◆ Problem description ◆
Here the job is to retype the data word for word while leaving the pictures aside.
═════ Material for this exercise ═════
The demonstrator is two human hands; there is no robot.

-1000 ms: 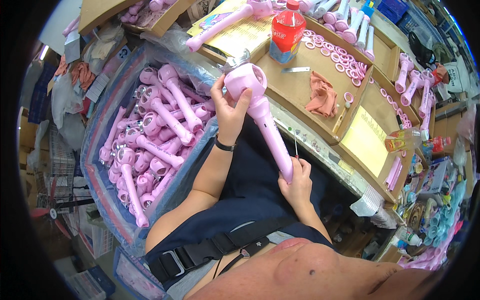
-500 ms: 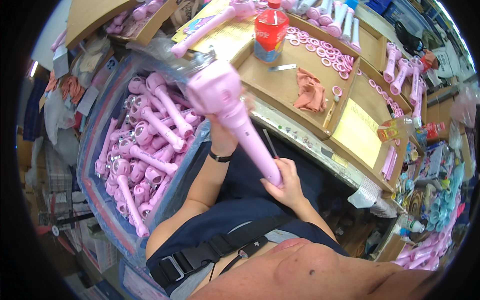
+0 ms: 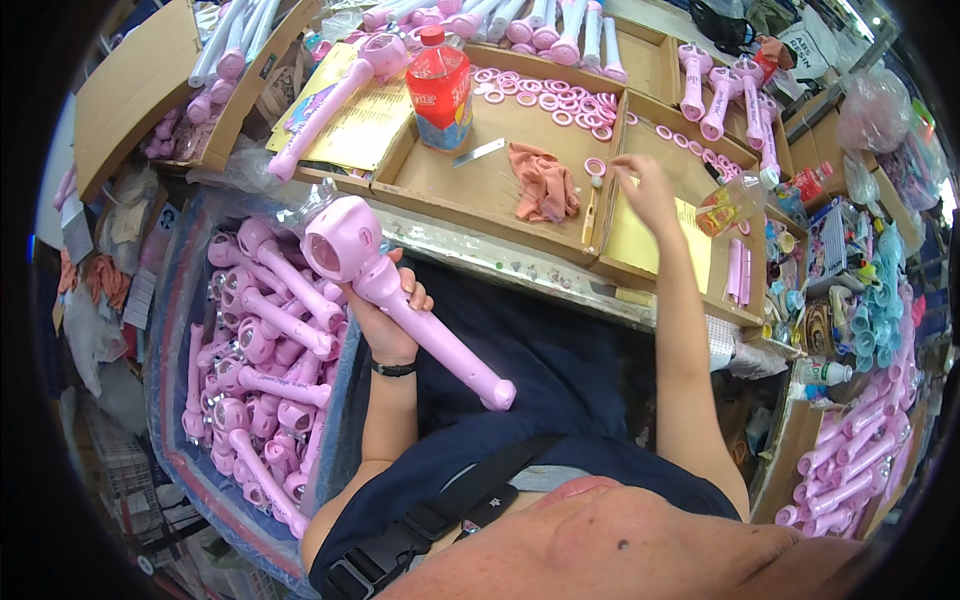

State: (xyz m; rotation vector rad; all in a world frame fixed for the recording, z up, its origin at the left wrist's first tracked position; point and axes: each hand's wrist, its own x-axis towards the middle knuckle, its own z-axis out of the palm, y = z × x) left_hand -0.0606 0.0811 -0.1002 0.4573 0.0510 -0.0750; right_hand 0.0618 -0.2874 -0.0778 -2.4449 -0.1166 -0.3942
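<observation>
A pink plastic toy wand (image 3: 432, 335) lies slanted across my lap, its bulky hollow head up at the left and its rounded handle end down at the right. My left hand (image 3: 385, 320) is wrapped round it just below the head. A clear, shiny part (image 3: 318, 203) juts from the top of the head. Away to the right, my right hand (image 3: 645, 190) is over the cardboard tray (image 3: 640, 130), fingers stretched out and apart, with nothing visible in them. Beside its fingertips are a pink ring (image 3: 595, 167) and a slim yellow-handled tool (image 3: 589, 212).
A blue-lined bin (image 3: 170, 400) full of pink wands stands at my left. On the bench are a red-capped bottle (image 3: 440, 90), an orange cloth (image 3: 543, 182), a metal blade (image 3: 479, 152), another pink wand (image 3: 335, 105) and a tipped drink bottle (image 3: 737, 203).
My right hand has left the wand's handle end and moved up and right to the tray. A thin red-handled tool near it is out of sight. The wand has come lower in my left hand.
</observation>
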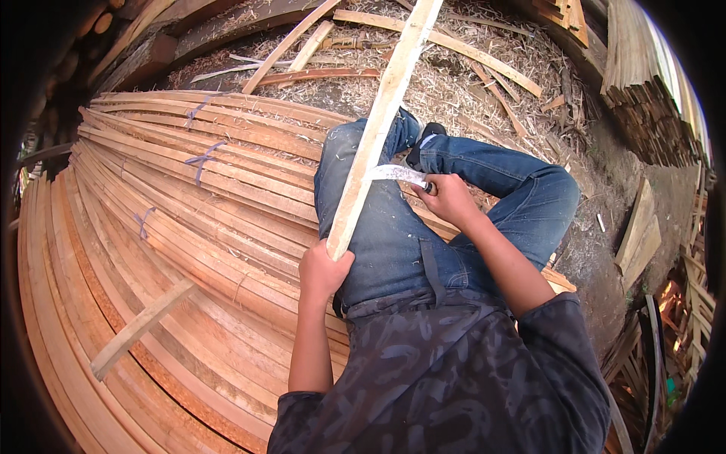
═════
◆ Completed exercise ◆
The demonstrator is two human hands; there is no robot.

-1000 ms: 
-500 ms: 
+0 ms: 

State: (xyz m; rotation vector rad; all in a world frame fixed for the recording, z up, its origin at the left wrist's first tracked position; point and axes: each hand's wrist, its own x-axis towards the middle knuckle, its own z-axis out of the palm, y = z × x) left_hand -0.0606 0.0811 -0.1002 0.4573 0.0510 -0.0750; right_hand 0.0618 -0.2874 -0.0778 -2.4449 -0.1166 -0.3942
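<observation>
A pink plastic toy wand (image 3: 432, 335) lies slanted across my lap, its bulky hollow head up at the left and its rounded handle end down at the right. My left hand (image 3: 385, 320) is wrapped round it just below the head. A clear, shiny part (image 3: 318, 203) juts from the top of the head. Away to the right, my right hand (image 3: 645, 190) is over the cardboard tray (image 3: 640, 130), fingers stretched out and apart, with nothing visible in them. Beside its fingertips are a pink ring (image 3: 595, 167) and a slim yellow-handled tool (image 3: 589, 212).
A blue-lined bin (image 3: 170, 400) full of pink wands stands at my left. On the bench are a red-capped bottle (image 3: 440, 90), an orange cloth (image 3: 543, 182), a metal blade (image 3: 479, 152), another pink wand (image 3: 335, 105) and a tipped drink bottle (image 3: 737, 203).
My right hand has left the wand's handle end and moved up and right to the tray. A thin red-handled tool near it is out of sight. The wand has come lower in my left hand.
</observation>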

That completes the answer to the exercise.